Puis on suit la dame en train d'égrener quelques souvenirs : on la revoit du temps où elle était encore enfant et, puis, du temps où, jeune, sensuelle, souriante, débordant d'énergie; de désir et d'amour, elle se mouvait dans sa vie de couple, avec un goût prononcé pour la liberté, en particulier, dans cette scène où on voit son mari, chantonnant "lyh ya banefsej", devant un lavabo.

De telles images auxquelles viennent se joindre des chansons remontant, selon le cas, à un passé plus ou moins lointain (des années vingt aux années soixante) constituent une terrible métonymie à laquelle se résume le film. Présent et passé fonctionnent en miroir. L'un est le reflet de l'autre. Elyès Baccar s'emploie, à travers la vieille dame, à rejoindre ce temps perdu. D'où une re-mémorisation douloureuse perçue comme un cheminement intérieur ayant pour objectif la lutte contre l'oubli.

D'un plan à un autre, il y a le souvenir, signe d'opposition à la disparition mentale et physique.

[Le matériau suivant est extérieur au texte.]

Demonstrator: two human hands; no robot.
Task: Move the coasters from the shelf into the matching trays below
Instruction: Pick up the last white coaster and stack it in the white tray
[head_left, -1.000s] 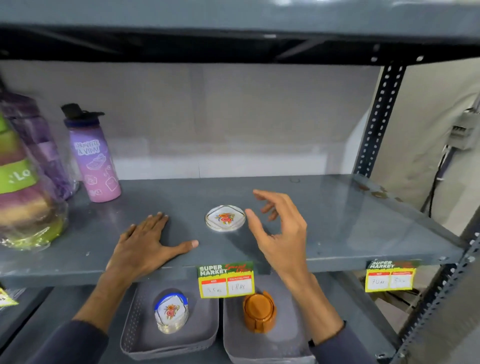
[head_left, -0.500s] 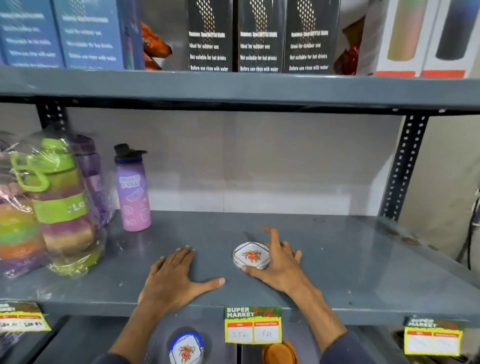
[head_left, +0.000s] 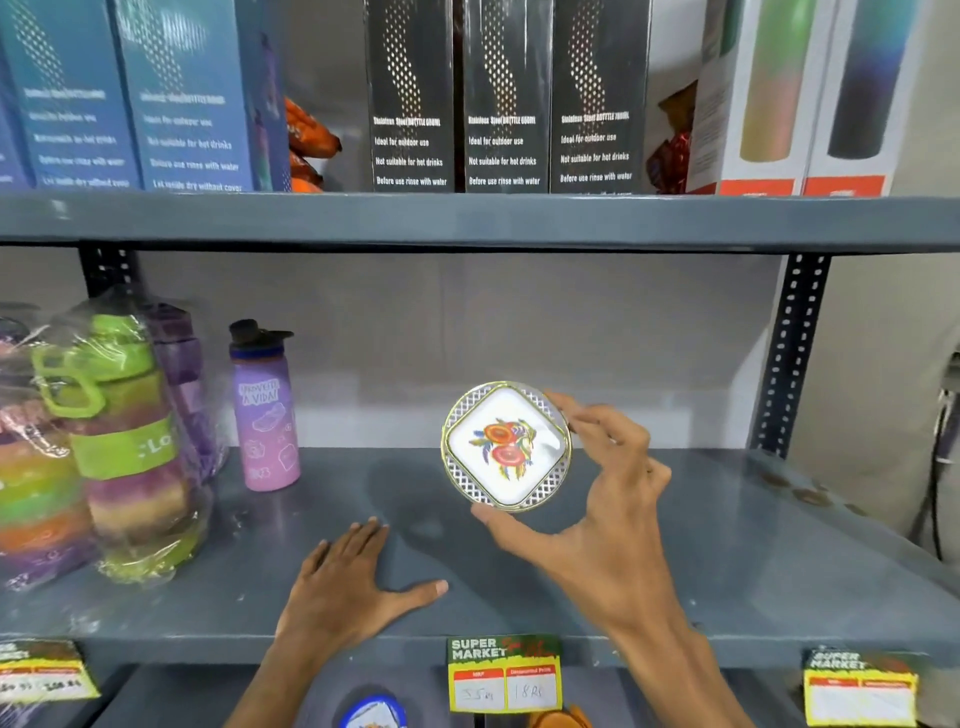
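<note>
My right hand (head_left: 608, 525) holds a round white coaster (head_left: 506, 447) with a red flower print and a gold lattice rim. The coaster is lifted off the grey shelf (head_left: 675, 571) and tilted up to face me, pinched between thumb and fingers at its edge. My left hand (head_left: 343, 592) lies flat on the shelf near its front edge, fingers spread, holding nothing. Below the shelf edge, the top of a blue-rimmed coaster stack (head_left: 374, 712) and a bit of an orange coaster stack (head_left: 558, 719) peek out at the bottom of the view. The trays themselves are hidden.
A purple bottle (head_left: 265, 410) and wrapped rainbow bottles (head_left: 114, 447) stand at the shelf's left. Boxed bottles (head_left: 504, 98) fill the shelf above. Price tags (head_left: 504, 680) hang on the shelf's front edge. A perforated upright (head_left: 789, 353) stands at the right.
My right hand closed on the coaster lying on the shelf, then lifted it and tilted it upright. My left hand stayed flat on the shelf. The view tipped upward.
</note>
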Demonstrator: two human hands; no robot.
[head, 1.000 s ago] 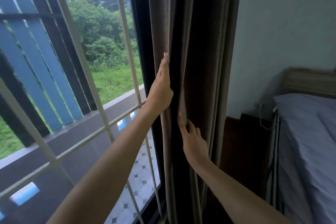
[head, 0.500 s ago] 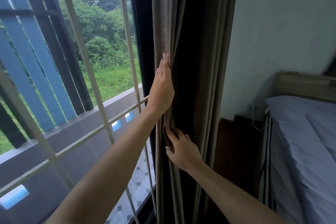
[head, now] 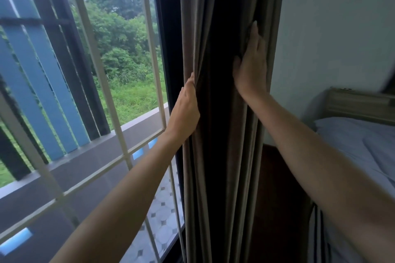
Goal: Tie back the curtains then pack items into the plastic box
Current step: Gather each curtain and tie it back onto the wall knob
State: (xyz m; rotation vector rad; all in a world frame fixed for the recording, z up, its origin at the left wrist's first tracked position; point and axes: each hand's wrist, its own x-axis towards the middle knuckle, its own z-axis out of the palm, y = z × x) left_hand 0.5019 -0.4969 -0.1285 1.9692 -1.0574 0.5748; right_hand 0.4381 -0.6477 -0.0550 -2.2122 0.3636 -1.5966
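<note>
While the curtain (head: 215,113) hangs gathered between the window (head: 119,70) at left and the wall (head: 333,28) at right, the left hand (head: 186,109) pinches its left folds closed, and the right hand (head: 251,70) lies open, flat on its right side.

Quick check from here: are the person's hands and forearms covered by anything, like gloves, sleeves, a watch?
No. The left hand and right hand are bare, with no gloves, rings or watch showing. Both forearms are uncovered as far as the frame shows; no sleeve edge comes into view.
</note>
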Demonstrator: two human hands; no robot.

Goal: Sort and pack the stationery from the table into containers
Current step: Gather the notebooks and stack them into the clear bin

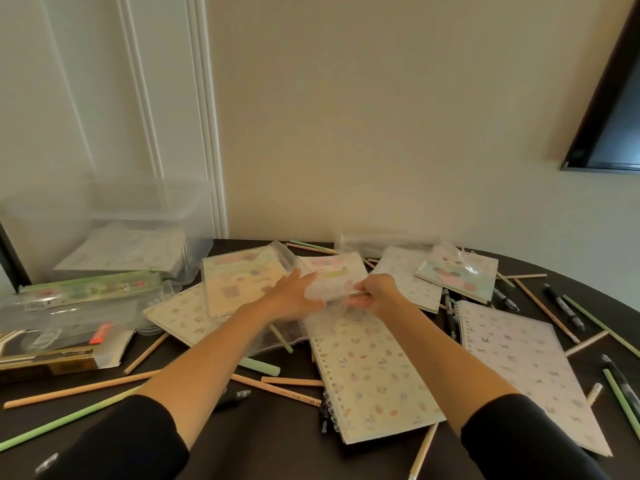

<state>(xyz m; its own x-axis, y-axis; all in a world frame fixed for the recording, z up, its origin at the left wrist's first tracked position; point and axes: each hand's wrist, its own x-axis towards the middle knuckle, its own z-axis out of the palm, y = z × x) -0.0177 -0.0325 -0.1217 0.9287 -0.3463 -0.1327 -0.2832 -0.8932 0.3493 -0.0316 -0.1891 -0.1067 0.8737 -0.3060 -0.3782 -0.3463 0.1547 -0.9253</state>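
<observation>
Reaching forward over the dark table (263, 445), both bare forearms come out of black sleeves and meet at a clear plastic packet (330, 289) in the middle of the pile. The left hand (294, 296) has its fingers straight and a little spread, and it lies against the left end of the packet. The right hand (379, 294) has its fingers curled and pinches the right end of the same packet. The packet is blurred, so I cannot tell what is inside it. It sits above a notebook with a pink and green cover.

Just in front of the hands lies a spiral notebook (370, 372) with pastel spots, and to its right a butterfly notebook (526, 372), which touches it. A wrapped notebook (239, 285) stands tilted beside the left hand. A small wrapped notepad (457, 273) lies behind the right hand, on top of another spotted notebook.

At the far left stands a clear box (138, 209) with flat patterned sheets or books inside. Near it, at the left edge, are clear pencil cases (69, 306), stacked. Loose pencils lie around the notebooks, among them a wooden pencil (277, 388) between the arms and a green pencil (69, 420) near the left sleeve. A black pen (562, 306) lies on the right side.
</observation>
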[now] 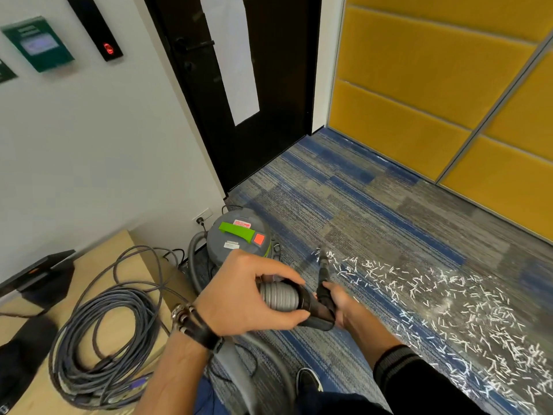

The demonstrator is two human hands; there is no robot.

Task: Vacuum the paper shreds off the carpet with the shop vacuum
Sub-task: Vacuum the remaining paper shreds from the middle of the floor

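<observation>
White paper shreds (449,313) lie scattered over the striped blue-grey carpet (374,205) at the right. The grey shop vacuum (236,238), with a green handle and red switch, stands by the wall. My left hand (248,295) grips the ribbed grey vacuum hose (278,295) at its black cuff. My right hand (341,304) holds the black nozzle (324,272), whose tip points toward the near edge of the shreds. The hose loops down behind my arms to the vacuum.
A wooden bench (125,265) at the left carries a large coil of grey cable (104,339) and a dark device (39,277). A black door (239,85) is ahead, yellow padded wall panels (434,85) at the right. My shoe (308,380) is below.
</observation>
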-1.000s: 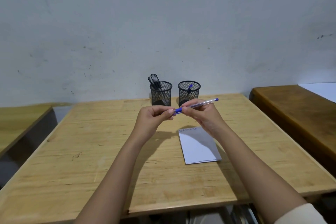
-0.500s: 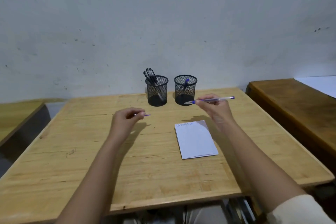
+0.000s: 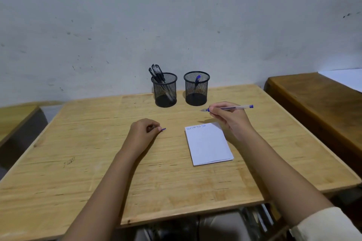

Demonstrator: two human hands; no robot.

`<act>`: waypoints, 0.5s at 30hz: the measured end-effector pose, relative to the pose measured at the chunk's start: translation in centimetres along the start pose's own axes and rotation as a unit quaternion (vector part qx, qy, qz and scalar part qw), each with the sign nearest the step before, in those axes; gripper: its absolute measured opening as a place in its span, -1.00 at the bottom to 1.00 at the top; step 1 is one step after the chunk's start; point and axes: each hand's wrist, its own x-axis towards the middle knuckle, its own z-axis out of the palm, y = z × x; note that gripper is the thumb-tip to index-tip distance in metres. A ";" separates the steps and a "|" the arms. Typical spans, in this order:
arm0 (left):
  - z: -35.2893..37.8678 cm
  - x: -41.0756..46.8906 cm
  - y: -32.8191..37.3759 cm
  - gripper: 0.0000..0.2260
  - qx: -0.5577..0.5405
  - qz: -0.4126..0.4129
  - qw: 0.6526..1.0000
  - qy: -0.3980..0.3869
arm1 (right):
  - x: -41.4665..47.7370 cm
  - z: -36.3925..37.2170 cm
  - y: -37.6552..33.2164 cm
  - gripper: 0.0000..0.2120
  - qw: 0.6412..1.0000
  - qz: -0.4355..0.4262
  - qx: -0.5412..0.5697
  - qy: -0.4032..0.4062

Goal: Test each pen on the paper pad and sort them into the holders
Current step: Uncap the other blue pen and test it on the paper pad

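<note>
reaching arms: two bare forearms come in from the near edge; the right one ends in a cream fabric sleeve cuff at the bottom corner.
table: a pale square wooden table top with visible grain carries the pad and both holders.
left hand: the left hand sits low over the wood, left of the pad. its fingers are curled in, thumb and forefinger pinched on a small blue plastic pen cap whose end pokes out to the right. whether the hand touches the wood i cannot tell.
pad: a small white rectangular paper pad lies flat and slightly skewed between the two hands. a row of blue ink scribbles runs along its far edge.
right hand: the right hand is raised just beyond the pad's far right corner, fingertips clamped on the pen close to its point.
pen: a clear-barrelled ballpoint pen with a blue end plug is held nearly level, bare tip pointing left, off the paper.
left holder: a black wire-mesh cylindrical holder at the far edge has several black pens leaning left.
right holder: a matching black mesh holder just beside it holds one blue-capped pen.
beyond: a darker brown wooden table stands to the right, and a scuffed grey-white wall rises behind.
</note>
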 end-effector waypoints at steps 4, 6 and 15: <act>1.0 -0.7 3.1 -0.70 0.080 0.054 0.995 0.002 | 0.6 0.2 0.1 -0.90 0.998 0.005 -0.050 0.038; 2.4 -1.7 5.4 -0.64 0.050 0.074 0.995 -0.037 | 1.0 0.5 0.3 -0.86 0.998 0.019 -0.037 0.049; 7.3 -3.6 6.1 -0.34 0.197 0.124 0.947 -0.223 | 1.3 0.5 2.0 -0.73 0.996 -0.001 -0.074 0.039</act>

Cette opposition a été matérialisée dans le film par la présence des miroirs. Le miroir a toujours cette double fonction : projeter / refléter. Le miroir comme accessoire réflecteur dans le film s'apparente à un style d'écriture, amplement utilisé par Elyès Baccar, à savoir le champ contre champ. A chaque fois il y a un face à face. La dame se trouve face à son passé et à son défunt mari. Le présent est face au passé.

Trois séquences méritent d'être évoquées. La première, quand la veuve se dirige vers la cuisine pour préparer un café turc. Dés que le café monte, elle se retourne, fixe le lavabo du regard. En fait, elle est en train de contempler son mari ou plutôt elle fantasme : Un mari, la cinquantaine, en train de soigner son look et de chantonner "lyh ya benefsej".

Changement d'axe. C'est son mari qui la regarde, cette fois ci, souriant et désireux. Il ne cesse de l'amadouer. Ses yeux le trahissent. Un autre contre champ. La veuve regarde toujours dans la même direction. Personne n'est devant le lavabo. Seul le bruit du café, en train de bouillir, se fait entendre.

L'autre séquence, la vieille dame avance jusqu'à un fer forgé donnant sur une chambre. Elle tient le fer forgé. Gros plan sur deux mains : une main "jeune", celle d'une fillette et, l'autre main, "âgée", celle de la vieille dame. La main de la fillette caresse la main de la vieille dame. Le bris d'une glace met brutalement fin à ce moment de tendresse.

Toujours, en utilisant le champ contre champ et le fer forgé, on voit dans une séquence la protagoniste principale et une fillette, âgée d'environ dix ans, accomplir les mêmes gestes avec des regards croisés. La fillette arrive, elle regarde à travers le fer forgé, recule, se baisse et disparaît du cadre. Le fer forgé pourrait lui aussi avoir une double fonction : stimuler / inhiber. Donc voyager dans le passé et se fixer au présent.

L'axe du temps ne contient que deux éléments en l'occurrence : le passé et le présent. Il y manque le futur. La vieille dame n'en a pas. Elle n'a aucun projet. Elle n'attend que la mort. Tout cela a été bien représenté.

La première partie du film est excellemment écrite. Elle nous a permis de comprendre non seulement comment cette vieille dame vivait mais aussi de la rendre très proche de nous, mieux encore, de la nous faire aimer.

La seconde partie du film nous semble de loin beaucoup moins réussie. Elle souffre à notre avis d'un certain "remplissage" avec des scènes de transe et une projection – à notre avis gratuite - d'un certain nombre de diapos.

Sans les dix dernières minutes, L'impasse du Temps Perdu, aurait été un joyau. Il nous invite à une réflexion sur le troisième âge, la psychologie des personnes âgées, la solitude, l'oubli, voire sur la vie, sur la condition humaine, en un mot sur l'existence.